9th Army / Ninth Army / Ninth United States Army

 

NICKNAME:

None.

 

BATTLE HONORS:

 

World War II

Northern France

Rhineland

Central Europe

 

ACTIVATED:

April 1944

 

DEACTIVATED:

Oct 1945

 

 

HISTORY:

World War II

 

The US Ninth Army was organized in April 1944 at Fort Sam Houston, Texas.

 

It was one of the main U.S. Army combat commands used during the campaign in northwest Europe in 1944 and 1945. It was commanded from its inception by Lieutenant General William Simpson. It had been designated Eighth Army, but on arrival in the United Kingdom it was renamed to avoid confusion with the famous British formation of the same designation.

 

Ninth Army was the fourth US Army to come into action in France, after First Army which had taken part in the initial Overlord landings, Third Army which had first been used just after the breakout from Normandy, and Seventh Army which had landed in southern France on 15 August. The first responsibility for Ninth Army, upon its arrival on 5 September was to take part in the final reduction of the German forces holding out in the French port of Brest. After the surrender of the town fifteen days later, Ninth Army was sent east to take its place in the line. It came into the line in between Third Army and First Army.

 

In November, Ninth Army was shifted to the very left flank of 12th Army Group.
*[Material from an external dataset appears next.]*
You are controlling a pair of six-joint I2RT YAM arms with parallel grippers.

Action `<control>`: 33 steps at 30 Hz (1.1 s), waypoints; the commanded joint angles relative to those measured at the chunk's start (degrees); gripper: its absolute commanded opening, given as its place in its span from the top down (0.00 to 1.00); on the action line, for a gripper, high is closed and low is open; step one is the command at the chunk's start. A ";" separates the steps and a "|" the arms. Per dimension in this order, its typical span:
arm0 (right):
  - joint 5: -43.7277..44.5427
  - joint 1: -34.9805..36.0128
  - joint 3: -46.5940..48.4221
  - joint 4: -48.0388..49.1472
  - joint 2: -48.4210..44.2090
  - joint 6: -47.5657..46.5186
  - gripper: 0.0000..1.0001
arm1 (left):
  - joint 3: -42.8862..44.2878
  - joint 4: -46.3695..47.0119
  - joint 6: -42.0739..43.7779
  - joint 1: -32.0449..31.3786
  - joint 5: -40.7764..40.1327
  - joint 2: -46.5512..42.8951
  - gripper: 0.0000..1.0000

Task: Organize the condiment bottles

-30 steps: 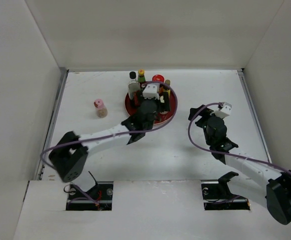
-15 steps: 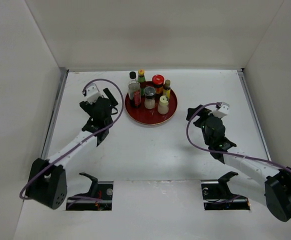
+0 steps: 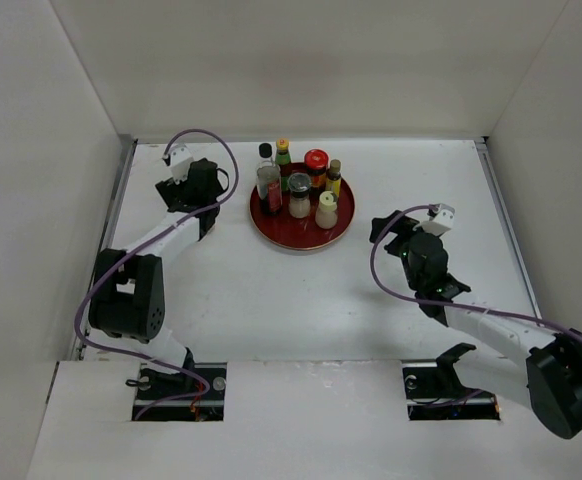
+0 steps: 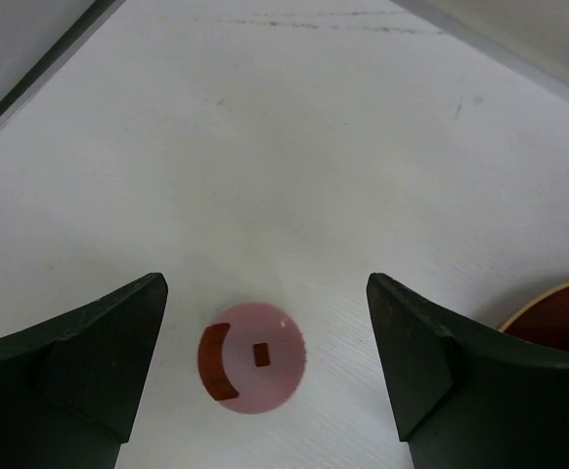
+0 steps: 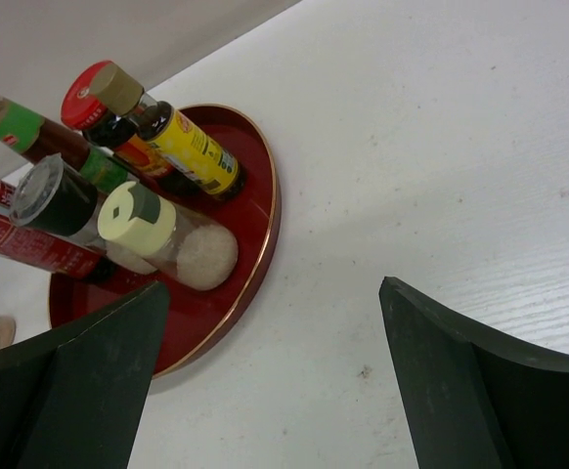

It undertook operations to close the front up to the Roer River. December 16 saw the opening of the last great German offensive of the war, the Battle of the Bulge. Ninth Army was isolated from the headquarters of 12th Army Group, and it was thus placed under the command of General Bernard Montgomery's 21st Army Group along with First Army, despite opposition from General Omar Bradley. Simpson reoriented his command quickly to help in the reduction of the salient that the Germans had created. Many of Ninth Army's units passed to the command of First Army, which was doing the main work of reducing the German salient from the north. In the meantime, the remainder of Ninth Army continued to hold the line along the Roer. When First Army and Third Army had finished reducing the salient, First Army returned to the command of 12th Army Group, but Ninth Army remained under the command of 21st Army Group for the remainder of the Rhineland Campaign.

 

Late February and Ninth Army launched Operation Grenade, which was the southern prong of a pincer attack coordinated with Canadian First Army's Operation Veritable, with the purpose of closing the front up to the Rhine. By 10 March, the Rhine had been reached in all sectors of Ninth Army's front. It was not until after 20 March that Ninth Army units first crossed the Rhine itself. However, after doing so, the Army quickly struck east around the north of the Ruhr. An enormous pocket soon formed containing the German Army Group B under Model. By 4 April, Ninth Army had reached the Weser. Shortly afterwards, Ninth Army found itself switched back to 12th Army Group.

 

The end was now clearly in sight, and as part of Ninth Army, along with the newly arrived Fifteenth Army, reduced the enormous Ruhr pocket, other elements reached the Elbe on 18 April. 2 May saw the whole of Ninth Army's front reached the agreed demarcation point with the Russians, and the advance ceased.